Published : 22 Feb 2019, 15:49

Sahos Desk

President Nicolas Maduro ordered the closure of Venezuela's border with Brazil on Thursday, February 21, in an increasingly fraught power struggle with Juan Guaido, the opposition leader spearheading efforts to bring humanitarian aid into the country despite a military blockade.

Guaido set out in a convoy of vehicles to personally pick up US aid being stockpiled on the other side of the Colombian border, defying Maduro's military to stop him.

Recognized as interim president by more than 50 countries, he left the capital Caracas for the Colombian border in a convoy of several vehicles for the 900-kilometer (560-mile) trip.

Embattled Maduro has dismissed Guaido's humanitarian caravan as a "cheap show" and slammed aid as a precursor for a US military intervention in the oil-rich but crippled Latin American country.

The 35-year-old leader of the Venezuelan legislature proclaimed himself acting president January 23 and wants to oust Maduro, set up a transitional government and hold new elections.

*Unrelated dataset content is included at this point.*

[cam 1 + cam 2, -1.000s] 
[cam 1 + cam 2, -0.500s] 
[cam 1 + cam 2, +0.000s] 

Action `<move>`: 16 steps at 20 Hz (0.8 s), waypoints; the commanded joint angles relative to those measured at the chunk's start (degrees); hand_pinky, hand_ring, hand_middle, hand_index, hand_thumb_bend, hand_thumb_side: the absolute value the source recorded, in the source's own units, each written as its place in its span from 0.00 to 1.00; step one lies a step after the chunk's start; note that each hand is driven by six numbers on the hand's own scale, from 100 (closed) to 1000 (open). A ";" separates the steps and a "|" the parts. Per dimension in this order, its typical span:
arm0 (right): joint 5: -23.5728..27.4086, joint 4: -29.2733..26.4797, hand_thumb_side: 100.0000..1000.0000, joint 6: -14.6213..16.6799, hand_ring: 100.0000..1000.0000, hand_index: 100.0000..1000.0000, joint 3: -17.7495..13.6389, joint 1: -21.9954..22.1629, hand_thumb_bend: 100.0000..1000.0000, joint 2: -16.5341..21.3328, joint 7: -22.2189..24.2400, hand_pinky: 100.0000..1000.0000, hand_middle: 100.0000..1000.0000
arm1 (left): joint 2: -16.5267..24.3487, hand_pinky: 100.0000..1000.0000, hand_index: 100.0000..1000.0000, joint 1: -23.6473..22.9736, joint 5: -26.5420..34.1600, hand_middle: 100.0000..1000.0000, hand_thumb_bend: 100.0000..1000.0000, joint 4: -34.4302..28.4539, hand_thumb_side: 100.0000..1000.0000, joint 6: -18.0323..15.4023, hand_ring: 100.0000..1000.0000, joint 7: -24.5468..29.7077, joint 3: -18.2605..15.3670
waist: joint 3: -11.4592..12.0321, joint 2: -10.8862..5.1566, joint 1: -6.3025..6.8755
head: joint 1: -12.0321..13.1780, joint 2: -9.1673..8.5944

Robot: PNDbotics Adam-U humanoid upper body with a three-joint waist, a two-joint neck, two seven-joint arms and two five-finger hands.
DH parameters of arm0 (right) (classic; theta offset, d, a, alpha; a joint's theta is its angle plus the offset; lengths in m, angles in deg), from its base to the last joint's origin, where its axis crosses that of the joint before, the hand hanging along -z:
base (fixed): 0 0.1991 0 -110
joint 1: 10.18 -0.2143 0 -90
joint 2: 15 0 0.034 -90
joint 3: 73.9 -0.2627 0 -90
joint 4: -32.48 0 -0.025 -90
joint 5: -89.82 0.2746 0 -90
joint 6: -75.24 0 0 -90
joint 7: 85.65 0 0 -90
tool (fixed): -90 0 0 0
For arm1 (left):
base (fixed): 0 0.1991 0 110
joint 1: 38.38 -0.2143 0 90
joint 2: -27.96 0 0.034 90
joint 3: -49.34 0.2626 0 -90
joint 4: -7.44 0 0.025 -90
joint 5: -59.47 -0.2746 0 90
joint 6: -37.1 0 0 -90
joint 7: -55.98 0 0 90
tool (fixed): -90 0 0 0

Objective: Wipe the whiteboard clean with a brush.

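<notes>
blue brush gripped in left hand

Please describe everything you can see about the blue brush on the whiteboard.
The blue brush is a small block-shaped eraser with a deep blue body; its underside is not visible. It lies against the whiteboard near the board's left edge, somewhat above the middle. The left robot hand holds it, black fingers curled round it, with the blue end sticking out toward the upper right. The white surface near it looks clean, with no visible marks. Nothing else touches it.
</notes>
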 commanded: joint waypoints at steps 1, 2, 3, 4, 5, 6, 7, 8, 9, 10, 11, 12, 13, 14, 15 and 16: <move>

A separate caravan of buses and trucks containing opposition lawmakers had earlier left eastern Caracas bound for the border.

Several of the trucks were stopped by security forces and their drivers forced to get out, but the rest of the caravan was allowed to continue, lawmakers said.

"We know that the regime is going to put all obstacles to prevent us from reaching the border, but nothing is stopping us, we are going to continue," said opposition lawmaker Yanet Fermin.

Signaling his growing disquiet, Maduro announced Thursday that the border with Brazil – which along with Colombia is one of the main potential avenues for aid delivery – would be "completely and absolutely" closed from 8:00 pm (0000 GMT) until further notice.

Maria Teresa Belandria, Guaido's designated ambassador in Brazil, said aid deliveries would go ahead nonetheless. "The operation goes on. There's no going back," Belandria told Agence France-Presse.